How to read and process big csv file fast and keep memory usage low in java?

45 Views Asked by At

Use case Huge CSV file ~500MB that needs to be read very fast and to not load the meemory with.

Ideea that I used.

Read the csv line by line and save the transformed data directly into the database. ( At a later stage I am getting the data from the database and send it to another service but is not relevant for now)

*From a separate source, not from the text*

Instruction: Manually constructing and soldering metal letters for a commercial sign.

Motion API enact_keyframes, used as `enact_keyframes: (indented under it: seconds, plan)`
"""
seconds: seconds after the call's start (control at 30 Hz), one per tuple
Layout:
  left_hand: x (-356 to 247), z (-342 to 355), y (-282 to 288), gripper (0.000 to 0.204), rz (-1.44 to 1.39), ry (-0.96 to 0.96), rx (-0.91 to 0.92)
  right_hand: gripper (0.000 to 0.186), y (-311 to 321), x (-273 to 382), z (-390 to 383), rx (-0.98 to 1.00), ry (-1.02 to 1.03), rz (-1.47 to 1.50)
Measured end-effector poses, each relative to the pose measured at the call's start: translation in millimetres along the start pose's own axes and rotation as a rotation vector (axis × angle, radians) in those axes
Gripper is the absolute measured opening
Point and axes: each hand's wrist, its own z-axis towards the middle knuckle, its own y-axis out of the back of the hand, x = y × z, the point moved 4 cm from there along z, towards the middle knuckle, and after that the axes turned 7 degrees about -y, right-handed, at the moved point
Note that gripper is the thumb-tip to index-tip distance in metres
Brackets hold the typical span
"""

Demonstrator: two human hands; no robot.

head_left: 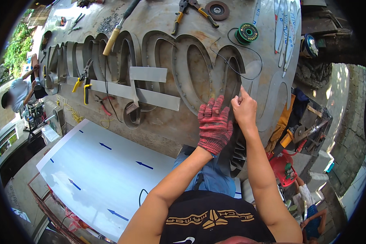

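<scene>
My left hand (pixel 214 127), in a red and black knit glove, rests at the lower edge of a looped letter form (pixel 175 61) made of upright sheet-metal strips. Its fingers are stretched out, slightly apart, over the metal. Bare and to its right, my right hand (pixel 245 109) has its index finger extended along a dark metal strip (pixel 239 77) and its thumb on the other side, the rest of the fingers curled. That strip bends round the rightmost loop, and its lower part is hidden between my hands. Metal with jagged tabs (pixel 237 152) hangs below, beside my right forearm.
On the metal table (pixel 158 126) lie flat strips (pixel 148 97), yellow-handled snips (pixel 84 79), red-handled pliers (pixel 103 106), a wooden-handled tool (pixel 112 40), a green solder spool (pixel 247 33) and a grinding disc (pixel 217 10). A white sheet (pixel 110 175) stands near left. Other people are at both sides.
</scene>
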Motion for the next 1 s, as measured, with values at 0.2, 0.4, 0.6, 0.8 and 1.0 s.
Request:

 public void importData() {
    try (
      Reader reader = reader.readData();
      BufferedReader bufferedReader = new BufferedReader(reader);
    ) {
      String line;
      DateTimeFormatter formatter = DateTimeFormatter.ofPattern("yyyy-MM-dd");
      bufferedReader.readLine();

      while ((line = bufferedReader.readLine()) != null) {
        String[] parts = line.split(","); 
        LocalDate date= !parts[2].isEmpty() ? LocalDate.parse(parts[2], formatter) : null;
        String partThree = parts[3];

          String partZero= parts[0];
          String partOne= parts[1];
          String partFour= parts[4];
          String partFive= parts.length >= 6 ? parts[5] : null;

          service.saveDog(DogEntry.builder()
            .breed(partZero)
            .originSystem(partOne)
            .date(date)
            .state(partThree )
            .center(partFour)
            .partFive(partFive)
            .build());
      }
    } catch (IOException e) {
      throw new DOGException(ErrorCodes.CODES, "Cannot read Dog data", e);
    }
  }

Service method

public void saveDog(DogEntry entry) {

    LOGGER.info("Receiving Dog {}",
      entry.getBreed());

    final Dog dog = updateOrCreateDog(entry);

    dogRepository.save(dog);
  }

  private Dog updateOrCreateDog(final DogEntry entry) {
    Optional<Dog> existingDog = dogRepository.findByBreedAndOrigin(entry.getBreed(), entry.getOrigin());
    return existingDog.map(dog -> getUpdatedDog(dog, entry)).orElseGet(() -> createNewDog(entry));
  }

  private Dog getUpdatedDog(Dog existingDog, DogEntry entry) {
    existingDog.setBreed(entry.getBreed());
    existingDog.setOrigin(entry.getOriginSystem());
    existingDog.setStatus(entry.getState());
    existingDog.setCenter(entry.getCenter());
    return existingDog;
  }

  private Dog createNewDog(final DogEntry entry) {
    return Dog.builder()
      .breed(entry.getBreed())
      .origin(entry.getOriginSystem())
      .status(entry.getState())
      .center(entry.getCenter())
      .build();
  }

The problem is that I can not get all the info from csv and store it in a list because will cause OOM.

Is there a faster way so I am not getting a timeout trying to read and process the csv file ?

1

There are 1 best solutions below

2
W-S On

You can try to use the BufferedReader.lines() method. It looks something like the code below. This method reads file line-by-line which make it memory efficient.

import java.io.BufferedReader;
import java.io.IOException;
import java.nio.file.Files;
import java.nio.file.Path;
import java.nio.file.Paths;

public class Test{
    public static void main(String[] args) {
        Path path = Paths.get("customers-2000000.csv");
        try (BufferedReader reader = Files.newBufferedReader(path)) {
            reader.lines()
                    .forEach(Test::createObject);
        } catch (IOException e) {
            e.printStackTrace();
        }
    }

    private static void createObject(String s) {
        System.out.println("s = " + s);
    }
}